(Source records)
━━━━

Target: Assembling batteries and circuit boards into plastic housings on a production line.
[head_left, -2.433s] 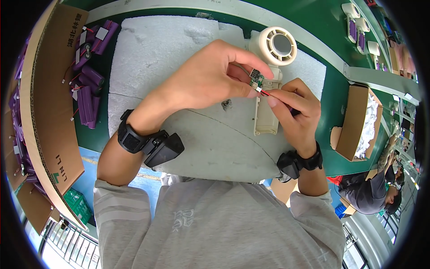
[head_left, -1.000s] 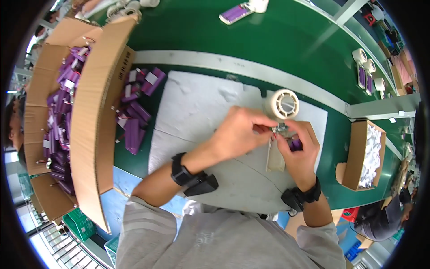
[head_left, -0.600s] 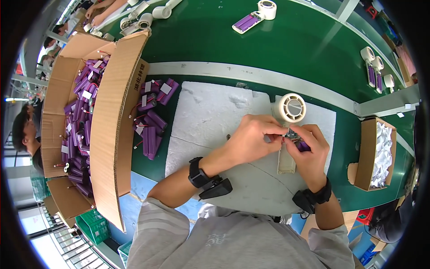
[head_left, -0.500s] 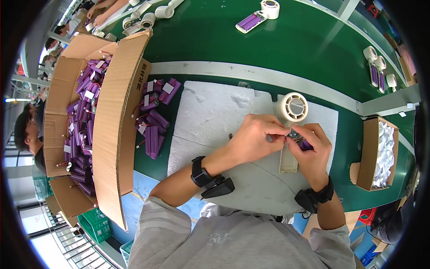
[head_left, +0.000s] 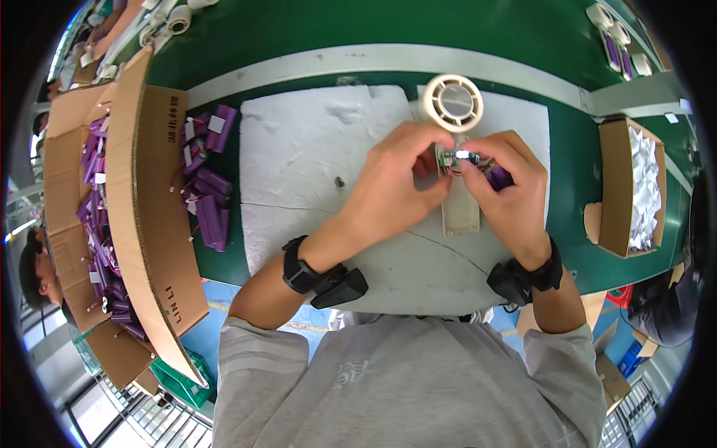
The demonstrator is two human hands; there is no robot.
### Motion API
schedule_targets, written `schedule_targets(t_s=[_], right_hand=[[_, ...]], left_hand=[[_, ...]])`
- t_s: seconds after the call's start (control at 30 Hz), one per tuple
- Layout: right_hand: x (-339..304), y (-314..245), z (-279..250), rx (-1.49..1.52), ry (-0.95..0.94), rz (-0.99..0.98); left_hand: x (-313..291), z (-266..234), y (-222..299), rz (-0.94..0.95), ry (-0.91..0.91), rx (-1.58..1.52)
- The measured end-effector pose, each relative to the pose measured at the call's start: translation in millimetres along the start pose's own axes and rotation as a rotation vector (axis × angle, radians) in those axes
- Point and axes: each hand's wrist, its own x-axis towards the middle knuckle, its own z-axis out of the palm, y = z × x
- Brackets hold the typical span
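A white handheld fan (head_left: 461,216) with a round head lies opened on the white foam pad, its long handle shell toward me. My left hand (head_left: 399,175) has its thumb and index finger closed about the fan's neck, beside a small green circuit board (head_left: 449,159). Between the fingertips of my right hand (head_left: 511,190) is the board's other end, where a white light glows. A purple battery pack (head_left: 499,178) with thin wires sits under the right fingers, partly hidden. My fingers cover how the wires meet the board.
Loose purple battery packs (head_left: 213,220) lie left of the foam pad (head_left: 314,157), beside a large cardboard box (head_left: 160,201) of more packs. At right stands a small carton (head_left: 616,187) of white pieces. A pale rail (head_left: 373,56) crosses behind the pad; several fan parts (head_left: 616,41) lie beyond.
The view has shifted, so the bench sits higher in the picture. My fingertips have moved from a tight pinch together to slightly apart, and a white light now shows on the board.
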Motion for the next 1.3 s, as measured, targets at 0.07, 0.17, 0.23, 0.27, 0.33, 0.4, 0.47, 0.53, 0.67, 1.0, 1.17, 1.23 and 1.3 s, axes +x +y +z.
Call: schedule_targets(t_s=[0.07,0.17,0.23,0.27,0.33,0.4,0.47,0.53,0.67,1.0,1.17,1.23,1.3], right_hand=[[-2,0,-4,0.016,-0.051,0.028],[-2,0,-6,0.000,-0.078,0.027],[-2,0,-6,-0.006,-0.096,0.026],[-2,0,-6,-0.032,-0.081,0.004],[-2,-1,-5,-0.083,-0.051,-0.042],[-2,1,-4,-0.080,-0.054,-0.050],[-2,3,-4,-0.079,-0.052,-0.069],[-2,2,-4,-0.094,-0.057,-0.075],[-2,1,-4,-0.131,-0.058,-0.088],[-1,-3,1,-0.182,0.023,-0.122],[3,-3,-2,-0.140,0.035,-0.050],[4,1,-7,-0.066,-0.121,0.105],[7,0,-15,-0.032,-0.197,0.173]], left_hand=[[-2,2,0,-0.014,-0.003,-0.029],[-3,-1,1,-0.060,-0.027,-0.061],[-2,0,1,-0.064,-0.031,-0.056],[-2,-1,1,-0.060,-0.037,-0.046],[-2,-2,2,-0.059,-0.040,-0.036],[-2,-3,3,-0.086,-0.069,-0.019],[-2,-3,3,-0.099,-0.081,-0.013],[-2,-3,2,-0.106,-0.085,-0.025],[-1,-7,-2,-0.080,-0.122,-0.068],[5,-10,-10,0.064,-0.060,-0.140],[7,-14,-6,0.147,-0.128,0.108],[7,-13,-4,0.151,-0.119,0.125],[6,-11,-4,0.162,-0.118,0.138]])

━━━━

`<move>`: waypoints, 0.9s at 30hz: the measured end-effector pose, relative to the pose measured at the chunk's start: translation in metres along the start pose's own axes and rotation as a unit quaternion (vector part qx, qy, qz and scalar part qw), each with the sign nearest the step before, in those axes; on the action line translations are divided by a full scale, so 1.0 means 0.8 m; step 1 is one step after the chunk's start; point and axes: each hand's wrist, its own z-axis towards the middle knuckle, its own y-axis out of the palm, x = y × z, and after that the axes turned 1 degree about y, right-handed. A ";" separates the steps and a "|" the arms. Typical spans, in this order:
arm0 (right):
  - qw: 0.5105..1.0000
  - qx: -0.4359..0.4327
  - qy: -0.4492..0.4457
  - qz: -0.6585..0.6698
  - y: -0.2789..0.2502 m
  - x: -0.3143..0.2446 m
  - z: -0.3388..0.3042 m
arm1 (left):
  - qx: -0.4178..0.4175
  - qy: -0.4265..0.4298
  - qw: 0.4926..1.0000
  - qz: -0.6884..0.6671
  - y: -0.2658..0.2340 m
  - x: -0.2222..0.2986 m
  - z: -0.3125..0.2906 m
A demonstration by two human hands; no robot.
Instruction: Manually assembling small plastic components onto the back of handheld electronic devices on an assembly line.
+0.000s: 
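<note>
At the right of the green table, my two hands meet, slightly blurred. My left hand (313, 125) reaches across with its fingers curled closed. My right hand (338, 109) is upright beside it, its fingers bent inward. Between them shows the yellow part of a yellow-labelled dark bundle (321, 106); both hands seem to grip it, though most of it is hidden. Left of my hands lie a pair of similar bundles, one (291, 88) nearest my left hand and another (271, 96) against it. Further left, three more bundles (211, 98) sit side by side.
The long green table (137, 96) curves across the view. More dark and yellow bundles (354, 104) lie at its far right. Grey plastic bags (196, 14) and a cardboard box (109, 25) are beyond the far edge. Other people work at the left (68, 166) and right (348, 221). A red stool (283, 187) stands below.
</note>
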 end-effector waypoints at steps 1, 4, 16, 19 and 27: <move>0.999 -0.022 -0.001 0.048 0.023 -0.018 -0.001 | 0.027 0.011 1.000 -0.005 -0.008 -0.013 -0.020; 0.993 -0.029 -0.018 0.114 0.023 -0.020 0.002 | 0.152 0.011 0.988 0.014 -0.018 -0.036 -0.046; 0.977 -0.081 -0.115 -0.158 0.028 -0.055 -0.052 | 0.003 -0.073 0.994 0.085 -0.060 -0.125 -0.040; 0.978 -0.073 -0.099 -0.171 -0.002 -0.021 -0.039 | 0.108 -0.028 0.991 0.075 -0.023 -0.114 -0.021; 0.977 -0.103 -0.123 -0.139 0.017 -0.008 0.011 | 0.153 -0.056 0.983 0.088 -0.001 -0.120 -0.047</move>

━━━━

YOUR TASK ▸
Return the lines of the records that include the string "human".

THE ANSWER ▸
The demonstrator is two human hands; there is no robot.
A demonstration by two human hands; no robot.

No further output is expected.